## [WHAT THE EXERCISE ASKS]
The expected output is every entry, copied exactly.
═════ DATA PROVIDED ═════
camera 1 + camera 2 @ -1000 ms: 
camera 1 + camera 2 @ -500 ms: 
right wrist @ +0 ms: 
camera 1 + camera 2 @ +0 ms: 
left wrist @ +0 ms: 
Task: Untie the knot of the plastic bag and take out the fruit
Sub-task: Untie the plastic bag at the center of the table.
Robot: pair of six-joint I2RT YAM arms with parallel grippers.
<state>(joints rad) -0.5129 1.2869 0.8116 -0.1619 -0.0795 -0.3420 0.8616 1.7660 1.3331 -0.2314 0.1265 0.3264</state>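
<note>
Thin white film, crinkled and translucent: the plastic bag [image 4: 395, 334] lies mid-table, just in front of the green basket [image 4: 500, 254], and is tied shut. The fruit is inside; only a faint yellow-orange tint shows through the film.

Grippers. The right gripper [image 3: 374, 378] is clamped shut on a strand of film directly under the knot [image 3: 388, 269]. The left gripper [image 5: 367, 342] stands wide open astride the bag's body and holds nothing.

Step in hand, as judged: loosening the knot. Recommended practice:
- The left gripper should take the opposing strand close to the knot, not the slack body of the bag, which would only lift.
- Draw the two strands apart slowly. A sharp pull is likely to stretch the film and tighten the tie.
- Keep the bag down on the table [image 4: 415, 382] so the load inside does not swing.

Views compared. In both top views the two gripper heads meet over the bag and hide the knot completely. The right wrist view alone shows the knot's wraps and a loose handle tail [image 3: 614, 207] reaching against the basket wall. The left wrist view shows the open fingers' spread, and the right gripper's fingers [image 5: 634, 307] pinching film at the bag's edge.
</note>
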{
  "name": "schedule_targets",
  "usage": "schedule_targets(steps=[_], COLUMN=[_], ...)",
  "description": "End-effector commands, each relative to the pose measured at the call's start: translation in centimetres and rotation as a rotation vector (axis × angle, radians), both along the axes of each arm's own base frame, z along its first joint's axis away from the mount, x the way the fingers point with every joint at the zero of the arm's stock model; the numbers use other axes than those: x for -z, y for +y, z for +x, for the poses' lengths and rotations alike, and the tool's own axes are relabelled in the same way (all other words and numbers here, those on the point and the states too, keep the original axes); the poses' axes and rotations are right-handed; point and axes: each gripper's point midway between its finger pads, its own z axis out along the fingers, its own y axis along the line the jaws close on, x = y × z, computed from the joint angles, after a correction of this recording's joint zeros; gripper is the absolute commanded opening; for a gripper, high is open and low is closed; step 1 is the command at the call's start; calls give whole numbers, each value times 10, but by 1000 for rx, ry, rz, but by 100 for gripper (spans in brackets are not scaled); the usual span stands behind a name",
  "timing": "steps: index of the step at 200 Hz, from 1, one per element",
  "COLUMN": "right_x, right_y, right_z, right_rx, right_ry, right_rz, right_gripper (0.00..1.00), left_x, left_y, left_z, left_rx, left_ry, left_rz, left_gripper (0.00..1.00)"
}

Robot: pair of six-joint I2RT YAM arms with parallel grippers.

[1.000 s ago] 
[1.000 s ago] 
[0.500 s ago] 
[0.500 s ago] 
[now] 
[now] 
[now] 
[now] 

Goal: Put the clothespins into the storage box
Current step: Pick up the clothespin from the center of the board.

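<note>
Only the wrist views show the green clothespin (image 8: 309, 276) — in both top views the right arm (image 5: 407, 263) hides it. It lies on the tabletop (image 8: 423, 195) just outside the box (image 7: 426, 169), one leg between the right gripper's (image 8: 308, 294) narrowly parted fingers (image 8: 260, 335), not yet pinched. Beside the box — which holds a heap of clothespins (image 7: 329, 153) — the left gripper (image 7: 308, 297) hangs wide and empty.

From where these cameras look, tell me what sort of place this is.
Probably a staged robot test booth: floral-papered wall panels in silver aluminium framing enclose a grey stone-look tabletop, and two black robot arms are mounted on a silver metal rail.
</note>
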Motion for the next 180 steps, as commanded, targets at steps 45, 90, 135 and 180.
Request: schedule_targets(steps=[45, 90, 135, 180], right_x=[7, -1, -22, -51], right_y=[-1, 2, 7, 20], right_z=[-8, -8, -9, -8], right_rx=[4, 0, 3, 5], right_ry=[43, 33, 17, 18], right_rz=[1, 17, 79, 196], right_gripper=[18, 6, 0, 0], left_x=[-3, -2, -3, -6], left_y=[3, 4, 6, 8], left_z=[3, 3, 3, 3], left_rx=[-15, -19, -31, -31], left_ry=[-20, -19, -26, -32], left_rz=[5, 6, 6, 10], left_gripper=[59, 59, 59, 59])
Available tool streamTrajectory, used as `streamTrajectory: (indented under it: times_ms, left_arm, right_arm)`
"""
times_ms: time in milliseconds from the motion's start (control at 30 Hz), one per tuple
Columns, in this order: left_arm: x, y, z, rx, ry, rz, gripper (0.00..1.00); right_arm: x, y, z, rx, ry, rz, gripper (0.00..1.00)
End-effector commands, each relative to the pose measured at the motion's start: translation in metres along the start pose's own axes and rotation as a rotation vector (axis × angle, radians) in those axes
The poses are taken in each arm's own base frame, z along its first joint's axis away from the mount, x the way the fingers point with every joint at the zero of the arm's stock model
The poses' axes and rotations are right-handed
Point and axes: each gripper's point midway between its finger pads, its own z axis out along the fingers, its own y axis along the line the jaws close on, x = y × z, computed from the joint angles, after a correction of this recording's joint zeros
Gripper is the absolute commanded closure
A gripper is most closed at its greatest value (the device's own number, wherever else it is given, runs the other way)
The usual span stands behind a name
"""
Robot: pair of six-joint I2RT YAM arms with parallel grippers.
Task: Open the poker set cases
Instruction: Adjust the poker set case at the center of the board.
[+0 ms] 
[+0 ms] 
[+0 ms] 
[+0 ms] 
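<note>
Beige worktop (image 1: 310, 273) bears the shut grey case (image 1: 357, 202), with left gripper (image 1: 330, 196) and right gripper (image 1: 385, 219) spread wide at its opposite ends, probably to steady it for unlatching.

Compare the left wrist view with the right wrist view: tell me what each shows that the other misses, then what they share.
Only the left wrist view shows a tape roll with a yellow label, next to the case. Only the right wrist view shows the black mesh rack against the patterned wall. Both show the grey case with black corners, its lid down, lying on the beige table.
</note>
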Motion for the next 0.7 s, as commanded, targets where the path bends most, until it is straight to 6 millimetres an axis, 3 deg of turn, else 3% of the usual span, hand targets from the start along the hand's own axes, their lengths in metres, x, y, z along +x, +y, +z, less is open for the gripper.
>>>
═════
## [SOLUTION TO THIS EXERCISE]
camera 1 + camera 2 @ -1000 ms: 
camera 1 + camera 2 @ -500 ms: 
right wrist @ +0 ms: 
camera 1 + camera 2 @ +0 ms: 
left wrist @ +0 ms: 
Task: Untie the knot of the plastic bag and take out the fruit
Sub-task: Untie the plastic bag at the center of the table.
Robot: pair of six-joint I2RT YAM arms with parallel grippers.
<state>(joints rad) -0.5129 1.2869 0.8116 -0.1619 -0.0795 -0.3420 0.8616 1.7660 1.3331 -0.2314 0.1265 0.3264</state>
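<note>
Thin white film, crinkled and translucent: the plastic bag [image 4: 395, 334] lies mid-table, just in front of the green basket [image 4: 500, 254], and is tied shut. The fruit is inside; only a faint yellow-orange tint shows through the film.

Grippers. The right gripper [image 3: 374, 378] is clamped shut on a strand of film directly under the knot [image 3: 388, 269]. The left gripper [image 5: 367, 342] stands wide open astride the bag's body and holds nothing.

Step in hand, as judged: loosening the knot. Recommended practice:
- The left gripper should take the opposing strand close to the knot, not the slack body of the bag, which would only lift.
- Draw the two strands apart slowly. A sharp pull is likely to stretch the film and tighten the tie.
- Keep the bag down on the table [image 4: 415, 382] so the load inside does not swing.

Views compared. In both top views the two gripper heads meet over the bag and hide the knot completely. The right wrist view alone shows the knot's wraps and a loose handle tail [image 3: 614, 207] reaching against the basket wall. The left wrist view shows the open fingers' spread, and the right gripper's fingers [image 5: 634, 307] pinching film at the bag's edge.
</note>
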{
  "name": "schedule_targets",
  "usage": "schedule_targets(steps=[_], COLUMN=[_], ...)",
  "description": "End-effector commands, each relative to the pose measured at the call's start: translation in centimetres and rotation as a rotation vector (axis × angle, radians), both along the axes of each arm's own base frame, z along its first joint's axis away from the mount, x the way the fingers point with every joint at the zero of the arm's stock model; the numbers use other axes than those: x for -z, y for +y, z for +x, for the poses' lengths and rotations alike, and the tool's own axes are relabelled in the same way (all other words and numbers here, those on the point and the states too, keep the original axes); the poses' axes and rotations are right-handed; point and axes: each gripper's point midway between its finger pads, its own z axis out along the fingers, its own y axis along the line the jaws close on, x = y × z, computed from the joint angles, after a correction of this recording's joint zeros; gripper is the absolute commanded opening; for a gripper, high is open and low is closed; step 1 is the command at the call's start; calls give whole numbers, each value times 10, but by 1000 for rx, ry, rz, but by 100 for gripper (spans in brackets are not scaled); the usual span stands behind a name",
  "timing": "steps: index of the step at 200 Hz, from 1, one per element",
  "COLUMN": "right_x, right_y, right_z, right_rx, right_ry, right_rz, right_gripper (0.00..1.00), left_x, left_y, left_z, left_rx, left_ry, left_rz, left_gripper (0.00..1.00)"
}

Robot: pair of six-joint I2RT YAM arms with parallel grippers.

[1.000 s ago] 
[1.000 s ago] 
[0.500 s ago] 
[0.500 s ago] 
[now] 
[now] 
[now] 
[now] 

Goal: Put the clothespins into the storage box
Current step: Pick up the clothespin from the center of the board.

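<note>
Only the wrist views show the green clothespin (image 8: 309, 276) — in both top views the right arm (image 5: 407, 263) hides it. It lies on the tabletop (image 8: 423, 195) just outside the box (image 7: 426, 169), one leg between the right gripper's (image 8: 308, 294) narrowly parted fingers (image 8: 260, 335), not yet pinched. Beside the box — which holds a heap of clothespins (image 7: 329, 153) — the left gripper (image 7: 308, 297) hangs wide and empty.

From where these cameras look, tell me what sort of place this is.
Probably a staged robot test booth: floral-papered wall panels in silver aluminium framing enclose a grey stone-look tabletop, and two black robot arms are mounted on a silver metal rail.
</note>
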Motion for the next 180 steps, as commanded, targets at steps 45, 90, 135 and 180.
Request: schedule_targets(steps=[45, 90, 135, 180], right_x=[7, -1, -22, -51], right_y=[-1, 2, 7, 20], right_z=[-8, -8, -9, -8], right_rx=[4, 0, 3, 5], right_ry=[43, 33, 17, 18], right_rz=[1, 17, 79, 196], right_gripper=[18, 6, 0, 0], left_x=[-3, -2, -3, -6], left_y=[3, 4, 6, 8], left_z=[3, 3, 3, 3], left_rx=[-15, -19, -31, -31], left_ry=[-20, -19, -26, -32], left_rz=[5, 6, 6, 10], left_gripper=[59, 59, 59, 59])
Available tool streamTrajectory, used as `streamTrajectory: (indented under it: times_ms, left_arm, right_arm)`
"""
times_ms: time in milliseconds from the motion's start (control at 30 Hz), one per tuple
Columns, in this order: left_arm: x, y, z, rx, ry, rz, gripper (0.00..1.00); right_arm: x, y, z, rx, ry, rz, gripper (0.00..1.00)
End-effector commands, each relative to the pose measured at the motion's start: translation in metres along the start pose's own axes and rotation as a rotation vector (axis × angle, radians) in those axes
The poses are taken in each arm's own base frame, z along its first joint's axis away from the mount, x the way the fingers point with every joint at the zero of the arm's stock model
The poses' axes and rotations are right-handed
Point and axes: each gripper's point midway between its finger pads, its own z axis out along the fingers, its own y axis along the line the jaws close on, x = y × z, computed from the joint angles, after a correction of this recording's joint zeros
Gripper is the absolute commanded closure
A gripper is most closed at its greatest value (the device's own number, wherever else it is given, runs the other way)
The usual span stands behind a name
"""
Robot: pair of six-joint I2RT YAM arms with parallel grippers.
Task: Open the poker set cases
Instruction: Adjust the poker set case at the center of the board.
[+0 ms] 
[+0 ms] 
[+0 ms] 
[+0 ms] 
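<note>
Beige worktop (image 1: 310, 273) bears the shut grey case (image 1: 357, 202), with left gripper (image 1: 330, 196) and right gripper (image 1: 385, 219) spread wide at its opposite ends, probably to steady it for unlatching.

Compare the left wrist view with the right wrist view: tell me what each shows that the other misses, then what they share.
Only the left wrist view shows a tape roll with a yellow label, next to the case. Only the right wrist view shows the black mesh rack against the patterned wall. Both show the grey case with black corners, its lid down, lying on the beige table.
</note>
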Motion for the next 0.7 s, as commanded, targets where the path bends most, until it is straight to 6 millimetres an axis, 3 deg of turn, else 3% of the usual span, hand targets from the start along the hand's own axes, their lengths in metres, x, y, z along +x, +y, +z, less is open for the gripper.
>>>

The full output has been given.